Error: Start position ({start}) must be less than end position ({end})

Ensure the start position is less than the end position. You can remove the invalid line or fix the position manually.

GFF3=example.gff3
# print the invalid line
awk -F '\t' '$4 > $5' ${GFF3}
# remove the invalid line
awk -F '\t' '$4 <= $5' ${GFF3} > ${GFF3}.new.gff3

Error: Strand must be ‘+’ or ‘-’ but found ‘{strand}’ in line {line_number}: {line}

Ensure the strand is + or -, cannot be . or other characters. You can remove the invalid line or fix the strand manually.

GFF3=example.gff3
# print the invalid line
awk -F '\t' '$7 != "+" && $7 != "-"' ${GFF3}
# remove the invalid line
awk -F '\t' '$7 == "+" || $7 == "-"' ${GFF3} > ${GFF3}.new.gff3

Error: GFF3 annotation for seqid ‘{seqid}’ has an invalid range

Ensure the range of the seqid in GFF3 is within the range of the seqid in the FASTA file. You can remove the invalid line or fix the range manually.

GFF3=example.gff3
# Script will print the invalid line, like:
(4325487-4327184), exceeds FASTA sequence length (Chr3) in line {50}: {line}
# remove the invalid line
sed '50d' ${GFF3} > ${GFF3}.new.gff3

Error: No ‘gene’ feature found in the GFF3 file

Ensure the gene feature exists in the GFF3 file. You can add the gene feature manually.
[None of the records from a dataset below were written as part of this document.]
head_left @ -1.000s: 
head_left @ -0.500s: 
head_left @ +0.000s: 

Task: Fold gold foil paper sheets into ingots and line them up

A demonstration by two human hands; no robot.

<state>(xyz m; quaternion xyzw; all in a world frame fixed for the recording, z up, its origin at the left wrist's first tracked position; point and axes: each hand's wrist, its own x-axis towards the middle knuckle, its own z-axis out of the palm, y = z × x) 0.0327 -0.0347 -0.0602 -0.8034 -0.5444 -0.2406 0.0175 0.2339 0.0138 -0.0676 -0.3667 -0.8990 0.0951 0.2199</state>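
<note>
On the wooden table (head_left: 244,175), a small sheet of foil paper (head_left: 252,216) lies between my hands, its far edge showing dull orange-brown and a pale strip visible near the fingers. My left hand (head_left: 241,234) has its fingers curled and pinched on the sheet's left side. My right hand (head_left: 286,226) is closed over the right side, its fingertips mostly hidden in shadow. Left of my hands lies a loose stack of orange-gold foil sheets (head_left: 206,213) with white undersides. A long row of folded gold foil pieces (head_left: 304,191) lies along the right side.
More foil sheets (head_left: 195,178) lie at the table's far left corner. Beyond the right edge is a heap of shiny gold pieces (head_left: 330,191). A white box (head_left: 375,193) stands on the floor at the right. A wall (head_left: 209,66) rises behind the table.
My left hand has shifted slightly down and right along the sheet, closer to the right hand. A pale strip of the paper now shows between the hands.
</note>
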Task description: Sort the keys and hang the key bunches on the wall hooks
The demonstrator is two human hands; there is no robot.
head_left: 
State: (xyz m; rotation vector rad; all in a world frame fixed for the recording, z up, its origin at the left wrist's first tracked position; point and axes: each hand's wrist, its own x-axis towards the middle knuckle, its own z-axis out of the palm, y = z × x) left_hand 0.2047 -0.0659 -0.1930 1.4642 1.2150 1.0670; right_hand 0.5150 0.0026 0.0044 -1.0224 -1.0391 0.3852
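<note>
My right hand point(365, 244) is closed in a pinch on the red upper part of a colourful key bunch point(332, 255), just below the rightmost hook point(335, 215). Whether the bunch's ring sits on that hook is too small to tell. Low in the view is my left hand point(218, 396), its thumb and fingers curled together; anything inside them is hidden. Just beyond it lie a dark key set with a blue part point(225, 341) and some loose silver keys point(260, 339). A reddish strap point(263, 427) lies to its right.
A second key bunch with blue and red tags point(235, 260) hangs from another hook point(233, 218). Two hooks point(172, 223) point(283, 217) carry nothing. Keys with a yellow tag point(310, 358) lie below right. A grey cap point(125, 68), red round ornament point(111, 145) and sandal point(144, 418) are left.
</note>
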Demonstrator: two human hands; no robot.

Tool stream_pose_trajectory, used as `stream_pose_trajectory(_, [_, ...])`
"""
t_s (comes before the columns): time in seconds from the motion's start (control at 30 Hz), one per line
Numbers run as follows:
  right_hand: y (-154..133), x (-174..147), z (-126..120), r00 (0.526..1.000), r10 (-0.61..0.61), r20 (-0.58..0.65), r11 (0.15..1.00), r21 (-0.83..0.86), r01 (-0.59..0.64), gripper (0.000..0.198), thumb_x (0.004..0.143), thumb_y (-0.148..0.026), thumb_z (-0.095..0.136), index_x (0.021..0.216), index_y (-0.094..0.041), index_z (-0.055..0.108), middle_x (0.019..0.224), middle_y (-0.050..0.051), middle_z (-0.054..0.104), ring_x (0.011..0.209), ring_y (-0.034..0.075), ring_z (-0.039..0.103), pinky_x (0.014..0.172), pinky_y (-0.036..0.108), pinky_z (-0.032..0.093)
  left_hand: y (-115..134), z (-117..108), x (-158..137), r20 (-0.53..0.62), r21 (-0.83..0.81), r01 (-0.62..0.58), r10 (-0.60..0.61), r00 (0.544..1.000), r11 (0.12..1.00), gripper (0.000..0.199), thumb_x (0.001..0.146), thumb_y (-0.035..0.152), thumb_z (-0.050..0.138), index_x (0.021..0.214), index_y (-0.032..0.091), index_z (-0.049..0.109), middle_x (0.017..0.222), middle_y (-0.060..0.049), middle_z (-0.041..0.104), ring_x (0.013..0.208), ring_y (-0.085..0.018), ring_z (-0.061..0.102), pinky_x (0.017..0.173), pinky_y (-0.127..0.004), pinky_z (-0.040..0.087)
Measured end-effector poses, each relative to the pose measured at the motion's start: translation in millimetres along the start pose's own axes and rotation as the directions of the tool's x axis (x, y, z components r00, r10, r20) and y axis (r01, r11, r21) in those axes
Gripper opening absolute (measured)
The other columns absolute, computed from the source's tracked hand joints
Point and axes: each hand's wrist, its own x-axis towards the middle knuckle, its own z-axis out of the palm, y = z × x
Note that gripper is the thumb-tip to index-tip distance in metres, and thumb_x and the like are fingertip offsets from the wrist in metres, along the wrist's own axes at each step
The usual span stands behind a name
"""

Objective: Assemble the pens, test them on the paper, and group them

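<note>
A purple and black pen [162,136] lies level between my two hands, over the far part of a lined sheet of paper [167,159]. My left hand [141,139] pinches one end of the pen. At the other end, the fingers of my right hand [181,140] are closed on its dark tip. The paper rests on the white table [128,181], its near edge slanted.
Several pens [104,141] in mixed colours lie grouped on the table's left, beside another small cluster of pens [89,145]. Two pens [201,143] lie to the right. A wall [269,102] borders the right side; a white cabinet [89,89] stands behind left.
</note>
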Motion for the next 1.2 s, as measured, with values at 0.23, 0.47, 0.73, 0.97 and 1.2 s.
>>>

Error: ‘gene’ feature must have an ‘ID’ attribute in line {line_number}: {line.}

Ensure the gene feature has an ID attribute. You can add the ID attribute manually.

Error: ‘mRNA’ feature must have both ‘ID’ and ‘Parent’ attributes in line {line_number}: {line}

Ensure the mRNA feature has both ID and Parent attributes. You can add the ID and Parent attributes manually.

Error: Feature type ‘{feature_type}’ must have a ‘Parent’ attribute in line {line_number}: {line}

Ensure other features type has a Parent attribute. You can add the Parent attribute manually.

Error: Cannot generate protein sequences from the GFF3 file, please check your GFF3 file

This error can be solved following the message in the output.

Error: Found duplicate protein: {ID}

Ensure the protein ID is unique. You can remove the duplicate protein in the GFF3 file.

GFF3=example.gff3
# print the duplicate protein
grep ${ID} ${GFF3}
# then remove the duplicate protein manually

Error: Too many sequences with internal stop codons or no stop codons in the protein sequences, please check your GFF3 or Genome file

Ensure the protein sequences have stop codons in the end of sequence. If low-quality protein > 10%, we will not accept the genome.

Error: Too many gaps in the genome, PlanT2T requires that the number of gaps is less than 2 times the number of chromosomes and less than 50

Ensure the number of gaps is less than 2 times the number of chromosomes and less than 50. Or, we will not accept the genome.

Error: All sequences are shorter than the minimum length of 10M/1M bp.

Ensure the length of the sequence is greater than 10M/1M bp. Or, we will not accept the genome.

4.2 Error: 08.runInterProScan failed

This error may be caused by too much memory usage in our server. You can reupload the genome and annotation files to try again.

If you meet other errors and cannot fix them, please open an issue on the GitHub.